I hope they ditch him. I'm sure the conservative party could do a lot worse, but there's also a chance they could find a leader who has actually done something with their lives outside politics, and who has their own ideas, not just reheated culture war crap from Canada's Shorts and just shouting down anything the Liberals suggest.
They're not an "official party", but they still got 6% of the vote. But, because of FPTP they only got 2% of the seats. Bloc Quebecois got 6.4% of the vote and 6.7% of the seats. There are still a lot of people out there who would want to vote NDP, but who voted Liberal to achieve "anybody but Conservative". The plan worked, but I think they'd like some electoral reform.
I would love to see it be their #1 demand. If they did it, it would probably mean you'd never see another Liberal majority, but I think there's a good chance that you'd see more left-leaning people elected. It goes against the interests of the Liberal party, but it might be in the interests of many of the things Liberals say they care about.
If it did pass, it would make voting "anybody but Conservative" much easier, which might really hurt the cons, which might cause them to split. That would be good too. Right now the conservatives are a bad alliance of small-government types who want to cut taxes and cut spending, and big-government types who want the government to go after anything they see as "woke" or "DEI". It would be much healthier if those two could be split from each-other.

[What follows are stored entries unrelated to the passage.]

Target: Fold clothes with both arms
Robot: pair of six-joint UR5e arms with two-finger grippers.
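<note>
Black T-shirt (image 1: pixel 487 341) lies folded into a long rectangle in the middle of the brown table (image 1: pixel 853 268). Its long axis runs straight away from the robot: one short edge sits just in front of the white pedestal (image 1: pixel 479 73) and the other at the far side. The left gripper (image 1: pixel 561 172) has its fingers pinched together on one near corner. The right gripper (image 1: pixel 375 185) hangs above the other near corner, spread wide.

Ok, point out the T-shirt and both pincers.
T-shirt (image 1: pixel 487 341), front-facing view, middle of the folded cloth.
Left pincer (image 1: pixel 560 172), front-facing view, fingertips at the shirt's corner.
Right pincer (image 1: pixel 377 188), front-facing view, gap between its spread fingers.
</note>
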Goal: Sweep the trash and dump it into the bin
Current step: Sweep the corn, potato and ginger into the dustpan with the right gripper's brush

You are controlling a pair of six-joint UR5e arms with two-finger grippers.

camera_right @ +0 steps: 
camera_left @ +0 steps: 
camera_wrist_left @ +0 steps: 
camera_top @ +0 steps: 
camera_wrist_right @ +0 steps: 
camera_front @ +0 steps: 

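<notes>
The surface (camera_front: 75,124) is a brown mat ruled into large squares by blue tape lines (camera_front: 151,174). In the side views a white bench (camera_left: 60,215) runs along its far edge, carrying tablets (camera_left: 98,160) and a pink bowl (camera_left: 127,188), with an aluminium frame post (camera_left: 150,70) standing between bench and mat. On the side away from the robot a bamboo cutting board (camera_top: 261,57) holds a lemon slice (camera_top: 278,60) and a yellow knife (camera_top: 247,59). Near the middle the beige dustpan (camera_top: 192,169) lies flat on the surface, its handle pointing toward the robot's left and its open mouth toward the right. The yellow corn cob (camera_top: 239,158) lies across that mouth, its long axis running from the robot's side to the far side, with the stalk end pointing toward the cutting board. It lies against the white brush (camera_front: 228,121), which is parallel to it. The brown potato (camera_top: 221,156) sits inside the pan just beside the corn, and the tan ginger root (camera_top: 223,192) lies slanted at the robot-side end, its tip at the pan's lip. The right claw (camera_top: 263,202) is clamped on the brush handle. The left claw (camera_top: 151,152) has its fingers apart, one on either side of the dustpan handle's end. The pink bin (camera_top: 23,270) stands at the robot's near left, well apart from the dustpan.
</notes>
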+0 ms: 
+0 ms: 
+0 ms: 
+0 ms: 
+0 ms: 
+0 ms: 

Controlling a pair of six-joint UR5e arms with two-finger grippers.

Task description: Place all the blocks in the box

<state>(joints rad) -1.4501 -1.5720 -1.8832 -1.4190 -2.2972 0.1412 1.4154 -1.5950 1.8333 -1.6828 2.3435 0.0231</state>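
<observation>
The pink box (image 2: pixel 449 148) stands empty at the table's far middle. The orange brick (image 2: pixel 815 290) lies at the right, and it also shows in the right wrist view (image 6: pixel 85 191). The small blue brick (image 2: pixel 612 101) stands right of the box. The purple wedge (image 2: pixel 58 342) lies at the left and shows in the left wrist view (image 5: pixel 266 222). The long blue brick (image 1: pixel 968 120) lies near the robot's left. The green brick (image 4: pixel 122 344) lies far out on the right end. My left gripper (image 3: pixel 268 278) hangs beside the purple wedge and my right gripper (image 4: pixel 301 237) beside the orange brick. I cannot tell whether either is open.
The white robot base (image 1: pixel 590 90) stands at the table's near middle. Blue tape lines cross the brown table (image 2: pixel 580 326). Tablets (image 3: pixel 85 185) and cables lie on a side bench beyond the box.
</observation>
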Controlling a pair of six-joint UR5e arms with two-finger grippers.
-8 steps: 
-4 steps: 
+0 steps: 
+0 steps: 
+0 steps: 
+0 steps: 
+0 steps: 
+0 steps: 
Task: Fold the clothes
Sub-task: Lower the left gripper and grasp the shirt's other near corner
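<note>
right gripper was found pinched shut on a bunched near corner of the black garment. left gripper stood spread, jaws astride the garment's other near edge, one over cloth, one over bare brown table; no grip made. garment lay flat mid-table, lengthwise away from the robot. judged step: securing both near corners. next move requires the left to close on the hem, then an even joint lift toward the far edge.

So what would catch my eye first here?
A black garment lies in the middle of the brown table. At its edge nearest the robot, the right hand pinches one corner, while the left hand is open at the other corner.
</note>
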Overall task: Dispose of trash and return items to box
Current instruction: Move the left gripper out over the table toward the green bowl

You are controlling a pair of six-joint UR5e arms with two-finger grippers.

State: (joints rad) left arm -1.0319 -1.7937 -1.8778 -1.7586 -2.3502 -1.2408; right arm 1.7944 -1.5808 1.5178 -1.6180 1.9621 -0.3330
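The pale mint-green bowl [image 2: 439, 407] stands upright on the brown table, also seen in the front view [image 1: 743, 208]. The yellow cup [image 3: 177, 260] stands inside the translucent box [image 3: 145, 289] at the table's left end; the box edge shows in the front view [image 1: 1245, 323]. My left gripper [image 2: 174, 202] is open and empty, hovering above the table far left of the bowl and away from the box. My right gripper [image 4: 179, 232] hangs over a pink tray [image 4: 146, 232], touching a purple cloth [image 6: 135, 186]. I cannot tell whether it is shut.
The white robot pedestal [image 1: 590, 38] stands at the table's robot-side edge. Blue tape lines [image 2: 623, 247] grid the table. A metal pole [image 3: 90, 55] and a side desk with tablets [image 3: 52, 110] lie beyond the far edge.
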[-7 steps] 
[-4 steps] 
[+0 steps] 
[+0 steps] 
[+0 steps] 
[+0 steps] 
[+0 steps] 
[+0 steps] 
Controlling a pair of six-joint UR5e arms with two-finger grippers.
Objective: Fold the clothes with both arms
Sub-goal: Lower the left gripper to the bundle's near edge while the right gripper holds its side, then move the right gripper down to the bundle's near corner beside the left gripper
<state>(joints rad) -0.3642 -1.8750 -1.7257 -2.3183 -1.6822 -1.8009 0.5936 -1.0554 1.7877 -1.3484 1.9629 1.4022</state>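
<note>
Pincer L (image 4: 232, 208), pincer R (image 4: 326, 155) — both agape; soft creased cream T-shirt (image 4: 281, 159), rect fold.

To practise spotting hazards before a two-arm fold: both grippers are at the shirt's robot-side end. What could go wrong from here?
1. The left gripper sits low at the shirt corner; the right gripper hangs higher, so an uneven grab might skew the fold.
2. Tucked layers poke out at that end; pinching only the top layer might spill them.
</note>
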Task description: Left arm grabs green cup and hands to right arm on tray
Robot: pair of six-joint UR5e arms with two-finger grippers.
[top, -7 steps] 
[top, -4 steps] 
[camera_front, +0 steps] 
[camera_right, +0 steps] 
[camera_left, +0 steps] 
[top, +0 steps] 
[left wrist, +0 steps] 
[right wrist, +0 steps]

On Jan 1st, the 3 major canada-wide parties were:
- Liberal, headed by Justin Trudeau out of Papineau
- Conservative headed by Pierre Poilievre out of Carleton
- NDP headed by Jagmeet Singh out of Burnaby South
On May 1st the 3 major parties will be:
- Liberal, headed by Mark Carney out of Nepean
- Conservative headed by Pierre Poilievre(?) out of ?
- NDP headed by ? out of ?
As a Lemmy user, you're probably aware of Mastodon. And, last I heard, "Truth Social" is just running a hacked-up version of Mastodon, but without the federation. So, they really could be called "toots"...
With a name like that he'd have to be.
3:00 AM EST 253/266 polls reporting (95%)
Name | Party | Votes | % |
---|---|---|---|
Bruce Fanjoy | Liberal | 38,219 | 50.0 |
Pierre Poilievre | Conservative | 35,640 | 46.6 |
Poilievre trails by 2579 votes.
Oh well, I'm tapping out. Damn. I hoped it would be official before I went to sleep, but the final few polls are just trickling in. But, I'm going to bed happy, so there's that.
The riding he's chosen to run in is one of the most conservative in the country. The guy who's stepping down won something like 80% of the vote.
But, the Liberals should run someone who actually lives in that riding and keeps reminding the voters there that Poilievre doesn't live there and doesn't know anything about his new riding. It won't be enough to keep him from winning this time, but there's a chance that over time it will start to matter to voters that their MP doesn't live there and knows nothing about their riding.